PROBLEM REQUIREMENTS:
A word-for-word copy of the data, with no images, is the required answer.

== AVAILABLE DATA

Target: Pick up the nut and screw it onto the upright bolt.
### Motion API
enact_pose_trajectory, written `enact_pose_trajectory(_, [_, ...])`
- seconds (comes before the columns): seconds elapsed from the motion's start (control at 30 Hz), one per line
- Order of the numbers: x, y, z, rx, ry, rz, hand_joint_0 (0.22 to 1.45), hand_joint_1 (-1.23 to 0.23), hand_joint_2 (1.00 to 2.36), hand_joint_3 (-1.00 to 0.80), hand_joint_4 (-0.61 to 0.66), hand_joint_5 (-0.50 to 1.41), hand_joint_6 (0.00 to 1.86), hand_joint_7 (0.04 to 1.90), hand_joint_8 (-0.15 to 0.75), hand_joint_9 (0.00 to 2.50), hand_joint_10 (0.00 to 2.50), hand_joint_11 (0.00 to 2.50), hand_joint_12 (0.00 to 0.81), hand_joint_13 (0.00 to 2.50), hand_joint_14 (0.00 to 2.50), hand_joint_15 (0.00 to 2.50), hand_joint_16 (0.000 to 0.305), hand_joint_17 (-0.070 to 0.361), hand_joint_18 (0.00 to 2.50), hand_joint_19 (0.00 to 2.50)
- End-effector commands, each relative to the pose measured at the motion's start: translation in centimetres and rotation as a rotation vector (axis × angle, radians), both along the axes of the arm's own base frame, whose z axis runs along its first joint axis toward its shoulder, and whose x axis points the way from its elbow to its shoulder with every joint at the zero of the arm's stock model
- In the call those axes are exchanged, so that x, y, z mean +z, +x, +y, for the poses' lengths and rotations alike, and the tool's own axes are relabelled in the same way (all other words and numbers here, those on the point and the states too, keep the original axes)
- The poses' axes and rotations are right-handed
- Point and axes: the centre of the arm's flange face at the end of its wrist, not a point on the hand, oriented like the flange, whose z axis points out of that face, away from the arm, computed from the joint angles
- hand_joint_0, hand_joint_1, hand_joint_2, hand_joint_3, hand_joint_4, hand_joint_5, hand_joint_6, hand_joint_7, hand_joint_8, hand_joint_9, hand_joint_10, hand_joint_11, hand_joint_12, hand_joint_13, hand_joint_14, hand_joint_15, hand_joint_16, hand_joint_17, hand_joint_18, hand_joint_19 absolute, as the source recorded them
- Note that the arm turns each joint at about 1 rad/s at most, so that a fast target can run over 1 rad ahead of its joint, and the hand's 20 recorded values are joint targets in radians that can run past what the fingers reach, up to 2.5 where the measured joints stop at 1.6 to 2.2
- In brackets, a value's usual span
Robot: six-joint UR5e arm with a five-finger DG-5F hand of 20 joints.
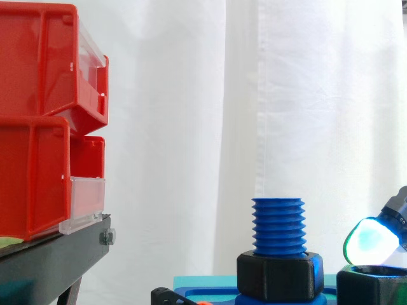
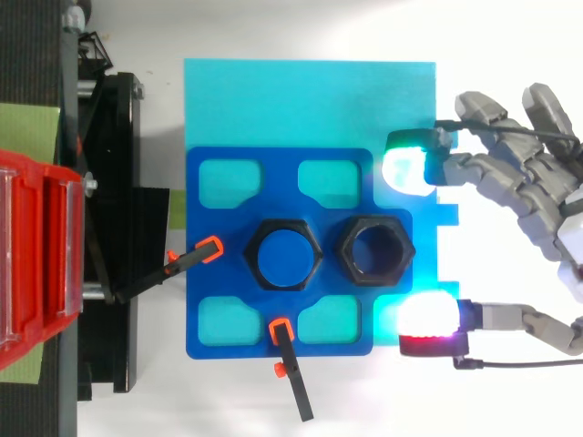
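A blue threaded bolt [image 1: 278,223] stands upright on the blue plate [image 2: 209,309], with a black hex nut [image 1: 280,274] round its base. From above, the bolt's blue top [image 2: 285,258] shows inside that nut. A second black nut [image 2: 377,249] lies loose on the plate just right of the bolt, and its rim [image 1: 372,283] is at the lower right in the side view. My hand [image 2: 547,205] comes in from the right, open. Its fingers are spread, with one glowing pad [image 2: 407,169] beyond the loose nut and another [image 2: 428,323] on its near side. Neither touches it.
The plate rests on a cyan sheet [image 2: 310,100]. Two black clamps with orange tips [image 2: 209,248] [image 2: 281,330] grip the plate's left and front edges. Red bins [image 1: 44,121] on a black stand [image 1: 51,260] rise at the left, before a white curtain.
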Motion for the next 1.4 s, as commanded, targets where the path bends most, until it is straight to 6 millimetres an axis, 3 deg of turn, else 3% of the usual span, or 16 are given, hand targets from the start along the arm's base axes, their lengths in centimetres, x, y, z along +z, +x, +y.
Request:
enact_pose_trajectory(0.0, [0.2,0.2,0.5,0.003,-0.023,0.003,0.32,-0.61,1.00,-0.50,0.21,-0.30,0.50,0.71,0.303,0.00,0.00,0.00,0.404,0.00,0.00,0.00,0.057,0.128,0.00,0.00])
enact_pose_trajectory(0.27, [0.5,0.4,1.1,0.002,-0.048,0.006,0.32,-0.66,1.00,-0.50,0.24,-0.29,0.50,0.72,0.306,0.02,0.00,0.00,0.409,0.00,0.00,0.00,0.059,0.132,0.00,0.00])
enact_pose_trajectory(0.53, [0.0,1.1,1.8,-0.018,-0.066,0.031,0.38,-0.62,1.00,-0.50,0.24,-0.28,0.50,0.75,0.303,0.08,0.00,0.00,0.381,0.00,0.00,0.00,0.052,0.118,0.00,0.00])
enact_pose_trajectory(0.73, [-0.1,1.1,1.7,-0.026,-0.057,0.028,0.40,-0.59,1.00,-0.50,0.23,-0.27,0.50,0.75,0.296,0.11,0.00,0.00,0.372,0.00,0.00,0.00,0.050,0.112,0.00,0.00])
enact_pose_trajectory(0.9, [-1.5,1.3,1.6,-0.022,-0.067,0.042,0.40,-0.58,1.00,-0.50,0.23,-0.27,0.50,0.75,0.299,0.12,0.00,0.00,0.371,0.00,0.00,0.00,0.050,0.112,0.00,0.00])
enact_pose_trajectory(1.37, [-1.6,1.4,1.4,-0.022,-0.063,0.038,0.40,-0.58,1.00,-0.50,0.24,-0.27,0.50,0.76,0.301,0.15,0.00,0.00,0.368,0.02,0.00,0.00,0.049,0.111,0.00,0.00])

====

SOLUTION:
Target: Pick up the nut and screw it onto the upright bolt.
### Motion API
enact_pose_trajectory, written `enact_pose_trajectory(_, [_, ...])`
- seconds (comes before the columns): seconds elapsed from the motion's start (control at 30 Hz), one per line
- Order of the numbers: x, y, z, rx, ry, rz, hand_joint_0 (0.22 to 1.45), hand_joint_1 (-1.23 to 0.23), hand_joint_2 (1.00 to 2.36), hand_joint_3 (-1.00 to 0.80), hand_joint_4 (-0.61 to 0.66), hand_joint_5 (-0.50 to 1.41), hand_joint_6 (0.00 to 1.86), hand_joint_7 (0.04 to 1.90), hand_joint_8 (-0.15 to 0.75), hand_joint_9 (0.00 to 2.50), hand_joint_10 (0.00 to 2.50), hand_joint_11 (0.00 to 2.50), hand_joint_12 (0.00 to 0.81), hand_joint_13 (0.00 to 2.50), hand_joint_14 (0.00 to 2.50), hand_joint_15 (0.00 to 2.50), hand_joint_16 (0.000 to 0.305), hand_joint_17 (-0.070 to 0.361), hand_joint_18 (0.00 to 2.50), hand_joint_19 (0.00 to 2.50)
- End-effector commands, each relative to the pose measured at the motion's start: translation in centimetres and rotation as a rotation vector (axis × angle, radians), both along the axes of the arm's own base frame, whose z axis runs along its first joint axis toward its shoulder, and whose x axis points the way from its elbow to its shoulder with every joint at the zero of the arm's stock model
- In the call those axes are exchanged, so that x, y, z mean +z, +x, +y, for the poses' lengths and rotations alike, and the tool's own axes are relabelled in the same way (all other words and numbers here, those on the point and the states too, keep the original axes)
- The poses' axes and rotations are right-handed
- Point and axes: the centre of the arm's flange face at the end of its wrist, not a point on the hand, oriented like the flange, whose z axis points out of that face, away from the arm, computed from the joint angles
- hand_joint_0, hand_joint_1, hand_joint_2, hand_joint_3, hand_joint_4, hand_joint_5, hand_joint_6, hand_joint_7, hand_joint_8, hand_joint_9, hand_joint_10, hand_joint_11, hand_joint_12, hand_joint_13, hand_joint_14, hand_joint_15, hand_joint_16, hand_joint_17, hand_joint_18, hand_joint_19 absolute, as the source recorded them
- Note that the arm turns each joint at about 1 rad/s at most, so that a fast target can run over 1 rad ahead of its joint, and the hand's 20 recorded values are joint targets in radians that can run past what the fingers reach, up to 2.5 where the measured joints stop at 1.6 to 2.2
- In brackets, a value's usual span
Robot: six-joint UR5e arm with a five-finger DG-5F hand of 20 joints.
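A blue threaded bolt [image 1: 278,223] stands upright on the blue plate [image 2: 209,309], with a black hex nut [image 1: 280,274] round its base. From above, the bolt's blue top [image 2: 285,258] shows inside that nut. A second black nut [image 2: 377,249] lies loose on the plate just right of the bolt, and its rim [image 1: 372,283] is at the lower right in the side view. My hand [image 2: 547,205] comes in from the right, open. Its fingers are spread, with one glowing pad [image 2: 407,169] beyond the loose nut and another [image 2: 428,323] on its near side. Neither touches it.
The plate rests on a cyan sheet [image 2: 310,100]. Two black clamps with orange tips [image 2: 209,248] [image 2: 281,330] grip the plate's left and front edges. Red bins [image 1: 44,121] on a black stand [image 1: 51,260] rise at the left, before a white curtain.
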Motion for the next 1.4 s, as commanded, targets where the path bends most, until it is straight to 6 millimetres an axis, 3 deg of turn, else 3% of the usual span, or 16 are given, hand targets from the start along the arm's base axes, their lengths in centimetres, x, y, z along +z, +x, +y.
Request:
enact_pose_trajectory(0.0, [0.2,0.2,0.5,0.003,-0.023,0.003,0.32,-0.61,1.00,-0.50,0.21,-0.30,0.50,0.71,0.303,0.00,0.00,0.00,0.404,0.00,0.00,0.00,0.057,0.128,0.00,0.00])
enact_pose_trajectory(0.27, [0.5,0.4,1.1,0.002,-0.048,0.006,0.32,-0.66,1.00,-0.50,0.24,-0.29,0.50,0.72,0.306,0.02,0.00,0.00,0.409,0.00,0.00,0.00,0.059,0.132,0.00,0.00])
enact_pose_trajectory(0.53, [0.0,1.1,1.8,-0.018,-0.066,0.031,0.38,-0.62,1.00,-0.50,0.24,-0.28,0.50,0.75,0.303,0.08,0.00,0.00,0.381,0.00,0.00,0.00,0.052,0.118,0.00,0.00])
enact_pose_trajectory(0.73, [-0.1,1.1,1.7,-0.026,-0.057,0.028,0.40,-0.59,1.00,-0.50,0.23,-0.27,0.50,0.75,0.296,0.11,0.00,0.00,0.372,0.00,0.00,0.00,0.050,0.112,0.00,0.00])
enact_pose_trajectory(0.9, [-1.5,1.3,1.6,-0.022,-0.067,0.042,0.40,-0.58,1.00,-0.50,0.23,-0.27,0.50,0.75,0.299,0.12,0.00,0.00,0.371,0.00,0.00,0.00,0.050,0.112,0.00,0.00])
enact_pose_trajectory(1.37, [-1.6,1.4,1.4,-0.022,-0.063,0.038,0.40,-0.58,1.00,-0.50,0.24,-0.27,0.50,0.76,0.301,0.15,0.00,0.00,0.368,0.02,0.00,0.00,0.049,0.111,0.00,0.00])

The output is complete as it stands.